Approaches to computer security: Filtering, testing, and detection

In recent years a variety of approaches to computer security have evolved, including filtering, testing, and detection. In this dissertation, we present research based on each of these approaches.; We first introduce a design and prototype for a device called Safe Modem that protects a computer from Internet threats. Safe Modem examines network packets and discards suspicious ones. We implemented two key features in the prototype: e-mail filtering and header-based packet filtering. We also conducted experiments to measure communication delays caused by the prototype.; Regarding testing, we present a methodology for testing intrusion detection systems (IDSs). The methodology includes test-case selection strategies and detailed testing procedures, especially for stress-testing. We include quantitative results from testing an IDS called Network Security Monitor. We also describe a software platform we developed to support the methodology.; Concerning detection, we present a protocol called WATCHERS that detects routers that drop or misroute packets. The protocol checks for “conservation of flow” in each router: the number of data bytes in packets flowing into a router should match the number of data bytes in packets flowing out. We discuss WATCHERS' response to several different attack scenarios. We also provide a complexity analysis of WATCHERS' memory and communication requirements and running time.; We next introduce a filtering strategy that protects network programs against message-flooding attacks. Under this strategy, the server scans its queue of incoming messages periodically and discards messages from unauthorized or misbehaving clients.
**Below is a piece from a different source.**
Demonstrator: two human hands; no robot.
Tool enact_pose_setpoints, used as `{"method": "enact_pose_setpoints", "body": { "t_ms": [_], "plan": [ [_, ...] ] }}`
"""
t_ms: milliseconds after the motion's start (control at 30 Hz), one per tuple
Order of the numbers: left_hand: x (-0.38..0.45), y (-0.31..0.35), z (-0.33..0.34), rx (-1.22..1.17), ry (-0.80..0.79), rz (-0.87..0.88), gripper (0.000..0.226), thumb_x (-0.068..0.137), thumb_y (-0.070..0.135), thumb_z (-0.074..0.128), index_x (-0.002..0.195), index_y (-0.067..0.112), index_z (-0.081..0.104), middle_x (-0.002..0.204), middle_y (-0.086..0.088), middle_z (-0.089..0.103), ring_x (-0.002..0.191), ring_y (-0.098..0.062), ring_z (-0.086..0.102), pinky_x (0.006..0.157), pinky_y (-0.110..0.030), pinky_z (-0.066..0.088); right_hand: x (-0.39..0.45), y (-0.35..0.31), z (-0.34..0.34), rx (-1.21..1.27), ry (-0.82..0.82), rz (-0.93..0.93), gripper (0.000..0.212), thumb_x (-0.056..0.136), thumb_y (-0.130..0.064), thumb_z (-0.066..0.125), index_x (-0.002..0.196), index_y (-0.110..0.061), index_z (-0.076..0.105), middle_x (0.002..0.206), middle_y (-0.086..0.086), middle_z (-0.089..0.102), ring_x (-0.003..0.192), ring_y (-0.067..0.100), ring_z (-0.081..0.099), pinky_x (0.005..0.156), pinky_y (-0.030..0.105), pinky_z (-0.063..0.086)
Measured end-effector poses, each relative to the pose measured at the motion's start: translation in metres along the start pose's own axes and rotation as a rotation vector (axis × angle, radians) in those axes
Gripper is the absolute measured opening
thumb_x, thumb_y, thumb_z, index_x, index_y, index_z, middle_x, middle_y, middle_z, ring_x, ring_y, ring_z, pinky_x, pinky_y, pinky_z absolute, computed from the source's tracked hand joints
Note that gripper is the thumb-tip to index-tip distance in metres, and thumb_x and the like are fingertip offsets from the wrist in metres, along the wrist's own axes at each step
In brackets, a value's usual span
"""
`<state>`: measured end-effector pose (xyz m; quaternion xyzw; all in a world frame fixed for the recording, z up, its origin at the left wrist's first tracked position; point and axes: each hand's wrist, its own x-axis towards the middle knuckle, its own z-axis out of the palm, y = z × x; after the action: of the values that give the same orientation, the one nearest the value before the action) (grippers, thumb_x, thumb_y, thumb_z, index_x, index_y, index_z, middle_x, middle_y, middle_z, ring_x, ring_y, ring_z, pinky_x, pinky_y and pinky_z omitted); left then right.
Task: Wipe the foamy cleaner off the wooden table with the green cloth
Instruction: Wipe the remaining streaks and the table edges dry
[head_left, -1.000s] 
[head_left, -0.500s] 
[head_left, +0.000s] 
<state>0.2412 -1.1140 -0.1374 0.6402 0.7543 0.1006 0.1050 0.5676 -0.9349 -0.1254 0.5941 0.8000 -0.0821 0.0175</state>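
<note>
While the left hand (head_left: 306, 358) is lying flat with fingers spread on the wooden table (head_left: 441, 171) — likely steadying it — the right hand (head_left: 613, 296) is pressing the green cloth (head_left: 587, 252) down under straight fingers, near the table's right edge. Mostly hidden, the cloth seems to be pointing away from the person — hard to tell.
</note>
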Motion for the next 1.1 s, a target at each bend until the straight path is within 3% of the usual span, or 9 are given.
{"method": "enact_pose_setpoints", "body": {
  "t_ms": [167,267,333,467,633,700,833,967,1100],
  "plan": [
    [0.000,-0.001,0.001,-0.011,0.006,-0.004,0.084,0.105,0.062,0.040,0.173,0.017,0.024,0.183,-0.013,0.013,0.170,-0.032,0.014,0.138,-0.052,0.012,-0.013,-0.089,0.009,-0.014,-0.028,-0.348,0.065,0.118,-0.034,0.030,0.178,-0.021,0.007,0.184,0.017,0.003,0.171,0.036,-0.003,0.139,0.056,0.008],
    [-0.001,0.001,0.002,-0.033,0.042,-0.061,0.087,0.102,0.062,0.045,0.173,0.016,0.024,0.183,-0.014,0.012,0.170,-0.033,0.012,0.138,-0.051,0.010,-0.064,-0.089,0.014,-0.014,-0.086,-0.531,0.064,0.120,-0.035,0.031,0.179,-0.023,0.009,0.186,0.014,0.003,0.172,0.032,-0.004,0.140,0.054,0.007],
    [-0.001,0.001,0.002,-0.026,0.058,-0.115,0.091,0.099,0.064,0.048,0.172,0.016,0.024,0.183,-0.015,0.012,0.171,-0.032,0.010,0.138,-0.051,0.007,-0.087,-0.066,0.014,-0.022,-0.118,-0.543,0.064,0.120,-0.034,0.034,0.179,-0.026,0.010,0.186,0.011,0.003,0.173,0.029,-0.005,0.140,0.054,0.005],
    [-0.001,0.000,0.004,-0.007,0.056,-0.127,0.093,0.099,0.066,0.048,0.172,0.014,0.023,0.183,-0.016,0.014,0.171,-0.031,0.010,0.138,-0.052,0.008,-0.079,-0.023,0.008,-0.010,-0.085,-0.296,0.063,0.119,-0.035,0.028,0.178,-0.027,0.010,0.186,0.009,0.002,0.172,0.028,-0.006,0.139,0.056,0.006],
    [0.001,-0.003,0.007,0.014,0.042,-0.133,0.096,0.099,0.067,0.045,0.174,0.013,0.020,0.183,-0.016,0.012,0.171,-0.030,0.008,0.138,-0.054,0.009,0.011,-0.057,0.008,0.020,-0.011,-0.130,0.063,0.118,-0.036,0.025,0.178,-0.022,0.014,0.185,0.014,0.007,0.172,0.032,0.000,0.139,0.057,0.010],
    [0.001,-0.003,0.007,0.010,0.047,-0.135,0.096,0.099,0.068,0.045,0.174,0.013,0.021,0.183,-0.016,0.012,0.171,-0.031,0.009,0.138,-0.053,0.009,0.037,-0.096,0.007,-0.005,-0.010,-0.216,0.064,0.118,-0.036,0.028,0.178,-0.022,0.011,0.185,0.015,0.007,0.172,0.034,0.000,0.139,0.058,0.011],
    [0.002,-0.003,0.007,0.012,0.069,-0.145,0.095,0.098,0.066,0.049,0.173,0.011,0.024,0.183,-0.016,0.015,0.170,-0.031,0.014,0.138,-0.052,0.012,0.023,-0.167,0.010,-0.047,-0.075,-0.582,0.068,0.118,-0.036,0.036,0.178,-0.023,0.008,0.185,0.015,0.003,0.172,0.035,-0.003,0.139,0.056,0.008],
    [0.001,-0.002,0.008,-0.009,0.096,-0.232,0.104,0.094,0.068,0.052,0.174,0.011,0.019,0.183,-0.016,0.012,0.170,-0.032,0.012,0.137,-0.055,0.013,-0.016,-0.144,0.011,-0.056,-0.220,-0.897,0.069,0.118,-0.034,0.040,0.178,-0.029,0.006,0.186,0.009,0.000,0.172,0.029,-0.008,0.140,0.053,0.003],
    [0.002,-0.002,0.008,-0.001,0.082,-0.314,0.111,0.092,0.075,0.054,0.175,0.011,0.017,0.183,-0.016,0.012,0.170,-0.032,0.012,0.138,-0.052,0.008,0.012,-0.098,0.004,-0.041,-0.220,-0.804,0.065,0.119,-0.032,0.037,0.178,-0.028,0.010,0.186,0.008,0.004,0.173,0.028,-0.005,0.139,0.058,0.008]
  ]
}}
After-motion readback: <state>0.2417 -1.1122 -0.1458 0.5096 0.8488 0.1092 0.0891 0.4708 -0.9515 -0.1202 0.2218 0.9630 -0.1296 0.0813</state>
The defense depends on a strong message-authentication method for identifying unauthorized clients. We present simulation results showing that the strategy helps a server to perform significantly better during a flooding attack. We also present a preliminary mathematical model of a server using the strategy.; As a second example of testing research, we introduce a methodology for testing network programs, based on analyzing the grammar that specifies valid incoming messages. The methodology is an instance of a general testing approach called partition testing. We describe how we used the methodology to test the Unix finger daemon program.